Au-delà de ces seuils ou en cas de refus persistant, garantie, nantissement et hypothèque restent des solutions concrètes pour sécuriser le prêteur sans passer par une assurance emprunteur classique.
Questions pratiques
Faut-il obligatoirement déclarer un risque aggravé de santé pour un prêt immobilier ?
Seulement si un questionnaire de santé est exigé. Sous 200 000 euros assurés avec un remboursement achevé avant 60 ans, la loi Lemoine dispense totalement de questionnaire, quelle que soit la pathologie réelle.
Combien de temps dure l’examen d’un dossier AERAS ?
Chaque niveau d’examen ajoute un délai de traitement supplémentaire, souvent plusieurs semaines pour un passage en niveau 2 ou 3. Mieux vaut lancer la démarche tôt dans le projet immobilier, avant même la signature d’un compromis.
Le droit à l’oubli s’applique-t-il aux maladies cardiovasculaires ?
Non, il concerne aujourd’hui principalement certains cancers et l’hépatite virale C. Les maladies cardiovasculaires restent traitées via la grille de référence AERAS classique, avec examen au cas par cas.
Que faire si un assureur refuse le dossier malgré la convention AERAS ?
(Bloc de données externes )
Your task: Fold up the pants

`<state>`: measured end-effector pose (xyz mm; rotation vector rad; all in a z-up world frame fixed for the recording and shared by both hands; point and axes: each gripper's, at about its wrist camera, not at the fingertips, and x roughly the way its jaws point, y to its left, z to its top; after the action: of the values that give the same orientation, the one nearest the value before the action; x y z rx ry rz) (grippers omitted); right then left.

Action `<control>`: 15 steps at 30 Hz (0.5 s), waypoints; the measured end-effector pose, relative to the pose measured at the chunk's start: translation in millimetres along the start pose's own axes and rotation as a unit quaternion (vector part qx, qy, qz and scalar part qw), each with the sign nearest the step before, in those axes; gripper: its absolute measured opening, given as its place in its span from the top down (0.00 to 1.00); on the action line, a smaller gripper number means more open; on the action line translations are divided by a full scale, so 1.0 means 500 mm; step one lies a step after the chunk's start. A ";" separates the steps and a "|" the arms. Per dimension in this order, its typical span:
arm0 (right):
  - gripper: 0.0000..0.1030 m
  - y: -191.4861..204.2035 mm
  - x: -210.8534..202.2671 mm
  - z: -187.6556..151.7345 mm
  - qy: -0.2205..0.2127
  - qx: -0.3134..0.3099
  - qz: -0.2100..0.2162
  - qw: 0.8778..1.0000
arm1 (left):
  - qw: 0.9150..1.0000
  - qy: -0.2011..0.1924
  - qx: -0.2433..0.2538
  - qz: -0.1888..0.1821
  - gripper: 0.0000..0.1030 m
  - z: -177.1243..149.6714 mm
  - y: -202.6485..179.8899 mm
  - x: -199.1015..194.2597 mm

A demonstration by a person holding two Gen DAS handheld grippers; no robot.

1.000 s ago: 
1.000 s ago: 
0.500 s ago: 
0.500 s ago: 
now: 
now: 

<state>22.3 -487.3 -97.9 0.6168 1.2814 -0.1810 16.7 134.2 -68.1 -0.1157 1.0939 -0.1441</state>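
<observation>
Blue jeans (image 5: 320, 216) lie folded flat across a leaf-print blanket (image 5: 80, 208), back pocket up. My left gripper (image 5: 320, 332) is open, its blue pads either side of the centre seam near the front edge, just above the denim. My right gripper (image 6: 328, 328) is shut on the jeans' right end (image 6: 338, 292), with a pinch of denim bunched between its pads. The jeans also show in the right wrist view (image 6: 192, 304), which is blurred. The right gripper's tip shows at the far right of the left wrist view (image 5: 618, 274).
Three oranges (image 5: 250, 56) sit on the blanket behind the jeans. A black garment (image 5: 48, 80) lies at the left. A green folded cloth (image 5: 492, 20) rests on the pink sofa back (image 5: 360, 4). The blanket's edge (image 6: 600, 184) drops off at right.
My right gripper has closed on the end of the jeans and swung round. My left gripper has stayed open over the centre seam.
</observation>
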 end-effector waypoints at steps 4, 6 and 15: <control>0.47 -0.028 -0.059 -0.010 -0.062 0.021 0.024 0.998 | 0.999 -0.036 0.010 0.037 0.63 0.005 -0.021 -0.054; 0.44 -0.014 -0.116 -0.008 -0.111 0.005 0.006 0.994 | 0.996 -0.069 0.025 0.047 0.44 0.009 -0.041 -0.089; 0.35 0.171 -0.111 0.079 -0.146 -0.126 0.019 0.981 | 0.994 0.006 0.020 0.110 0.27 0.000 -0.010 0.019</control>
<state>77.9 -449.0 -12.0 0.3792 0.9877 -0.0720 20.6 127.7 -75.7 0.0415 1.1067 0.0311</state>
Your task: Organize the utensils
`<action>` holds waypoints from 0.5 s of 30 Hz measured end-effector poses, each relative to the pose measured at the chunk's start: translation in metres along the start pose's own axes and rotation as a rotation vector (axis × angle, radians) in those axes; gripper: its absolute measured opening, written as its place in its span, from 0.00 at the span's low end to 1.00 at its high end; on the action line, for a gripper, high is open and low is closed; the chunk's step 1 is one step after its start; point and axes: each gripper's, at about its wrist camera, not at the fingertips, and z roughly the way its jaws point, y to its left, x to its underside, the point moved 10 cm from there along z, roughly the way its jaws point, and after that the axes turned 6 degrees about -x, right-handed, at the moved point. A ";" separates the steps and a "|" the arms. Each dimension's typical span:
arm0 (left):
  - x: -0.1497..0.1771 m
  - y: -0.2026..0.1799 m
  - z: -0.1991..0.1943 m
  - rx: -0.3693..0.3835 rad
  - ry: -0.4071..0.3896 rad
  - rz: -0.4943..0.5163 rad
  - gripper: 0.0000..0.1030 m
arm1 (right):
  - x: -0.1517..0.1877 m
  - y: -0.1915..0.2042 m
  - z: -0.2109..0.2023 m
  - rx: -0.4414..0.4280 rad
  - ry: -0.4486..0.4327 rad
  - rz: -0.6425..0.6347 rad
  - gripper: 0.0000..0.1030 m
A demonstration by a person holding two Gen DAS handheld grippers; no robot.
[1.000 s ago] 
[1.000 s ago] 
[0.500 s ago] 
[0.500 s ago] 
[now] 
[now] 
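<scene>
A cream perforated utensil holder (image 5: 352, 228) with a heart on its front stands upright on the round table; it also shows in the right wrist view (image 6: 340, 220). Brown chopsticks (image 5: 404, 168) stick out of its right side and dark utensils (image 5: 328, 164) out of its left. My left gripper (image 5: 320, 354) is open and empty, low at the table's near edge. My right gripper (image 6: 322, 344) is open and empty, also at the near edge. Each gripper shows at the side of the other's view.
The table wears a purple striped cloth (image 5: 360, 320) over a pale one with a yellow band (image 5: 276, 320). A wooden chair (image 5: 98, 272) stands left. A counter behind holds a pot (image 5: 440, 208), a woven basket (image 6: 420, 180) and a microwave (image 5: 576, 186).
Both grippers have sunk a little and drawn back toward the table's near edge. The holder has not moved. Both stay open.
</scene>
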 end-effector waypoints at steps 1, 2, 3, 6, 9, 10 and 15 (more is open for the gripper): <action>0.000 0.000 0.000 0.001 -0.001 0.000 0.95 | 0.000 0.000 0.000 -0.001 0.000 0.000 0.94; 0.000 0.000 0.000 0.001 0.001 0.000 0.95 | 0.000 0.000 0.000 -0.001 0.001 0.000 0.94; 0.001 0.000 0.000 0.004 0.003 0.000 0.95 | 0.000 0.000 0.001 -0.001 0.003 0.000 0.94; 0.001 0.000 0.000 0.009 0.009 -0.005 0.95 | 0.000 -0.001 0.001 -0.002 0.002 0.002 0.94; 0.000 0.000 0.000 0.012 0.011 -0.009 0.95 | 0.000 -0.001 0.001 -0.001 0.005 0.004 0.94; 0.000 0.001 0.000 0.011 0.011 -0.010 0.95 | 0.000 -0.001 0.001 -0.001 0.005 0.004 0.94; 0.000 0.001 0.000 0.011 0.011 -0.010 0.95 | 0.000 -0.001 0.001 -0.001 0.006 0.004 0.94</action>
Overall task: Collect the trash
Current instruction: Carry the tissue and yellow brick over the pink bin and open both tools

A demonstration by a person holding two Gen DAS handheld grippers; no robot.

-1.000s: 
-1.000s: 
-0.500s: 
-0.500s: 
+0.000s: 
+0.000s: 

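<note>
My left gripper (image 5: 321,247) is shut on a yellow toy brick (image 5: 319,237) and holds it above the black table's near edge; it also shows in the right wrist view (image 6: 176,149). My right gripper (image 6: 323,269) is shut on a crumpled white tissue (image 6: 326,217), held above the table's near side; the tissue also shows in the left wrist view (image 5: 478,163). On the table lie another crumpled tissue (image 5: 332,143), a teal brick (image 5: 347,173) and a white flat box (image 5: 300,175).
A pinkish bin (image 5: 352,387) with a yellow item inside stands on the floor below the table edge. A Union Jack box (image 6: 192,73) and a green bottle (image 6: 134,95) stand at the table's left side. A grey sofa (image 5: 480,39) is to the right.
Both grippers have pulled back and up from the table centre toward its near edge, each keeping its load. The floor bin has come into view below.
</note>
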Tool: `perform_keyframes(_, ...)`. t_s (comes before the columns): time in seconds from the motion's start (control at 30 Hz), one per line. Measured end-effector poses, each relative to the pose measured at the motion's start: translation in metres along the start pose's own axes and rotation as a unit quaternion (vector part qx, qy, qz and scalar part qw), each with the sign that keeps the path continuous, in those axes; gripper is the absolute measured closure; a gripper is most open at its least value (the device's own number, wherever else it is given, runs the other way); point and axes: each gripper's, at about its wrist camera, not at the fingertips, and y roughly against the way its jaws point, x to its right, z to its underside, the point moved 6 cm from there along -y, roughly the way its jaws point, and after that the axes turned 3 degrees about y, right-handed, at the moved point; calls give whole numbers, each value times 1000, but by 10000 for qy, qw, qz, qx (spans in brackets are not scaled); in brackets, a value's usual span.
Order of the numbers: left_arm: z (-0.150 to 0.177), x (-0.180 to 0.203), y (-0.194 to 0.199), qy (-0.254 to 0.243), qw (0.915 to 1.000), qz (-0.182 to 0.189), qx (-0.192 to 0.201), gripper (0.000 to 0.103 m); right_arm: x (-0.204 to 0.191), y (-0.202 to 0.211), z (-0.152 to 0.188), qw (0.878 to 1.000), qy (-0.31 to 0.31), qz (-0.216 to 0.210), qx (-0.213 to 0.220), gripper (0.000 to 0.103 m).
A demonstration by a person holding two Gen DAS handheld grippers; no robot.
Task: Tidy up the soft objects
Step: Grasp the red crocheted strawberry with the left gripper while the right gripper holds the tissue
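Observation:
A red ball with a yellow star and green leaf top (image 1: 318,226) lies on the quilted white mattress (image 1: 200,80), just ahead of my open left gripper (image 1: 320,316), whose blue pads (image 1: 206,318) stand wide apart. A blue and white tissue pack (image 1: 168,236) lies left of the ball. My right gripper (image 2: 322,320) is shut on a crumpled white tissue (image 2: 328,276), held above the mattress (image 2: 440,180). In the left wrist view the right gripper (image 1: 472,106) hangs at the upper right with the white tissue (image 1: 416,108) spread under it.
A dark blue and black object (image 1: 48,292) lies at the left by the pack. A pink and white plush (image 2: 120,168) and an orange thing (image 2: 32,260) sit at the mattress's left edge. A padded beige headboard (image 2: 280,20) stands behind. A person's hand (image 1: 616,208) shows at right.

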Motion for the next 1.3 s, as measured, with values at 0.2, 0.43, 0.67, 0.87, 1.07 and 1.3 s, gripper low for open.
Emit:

Le dossier peut être transmis au pool de réassurance de niveau 3. En parallèle, garant, nantissement d’une assurance vie ou hypothèque sur un autre bien permettent de sécuriser le prêt sans assurance emprunteur classique.
La convention AERAS s’applique-t-elle aux crédits à la consommation ?
Le mécanisme de plafonnement des surprimes lié au revenu ne concerne que les prêts immobiliers et certains prêts professionnels. Les crédits à la consommation suivent des règles distinctes, hors du champ de ce plafonnement.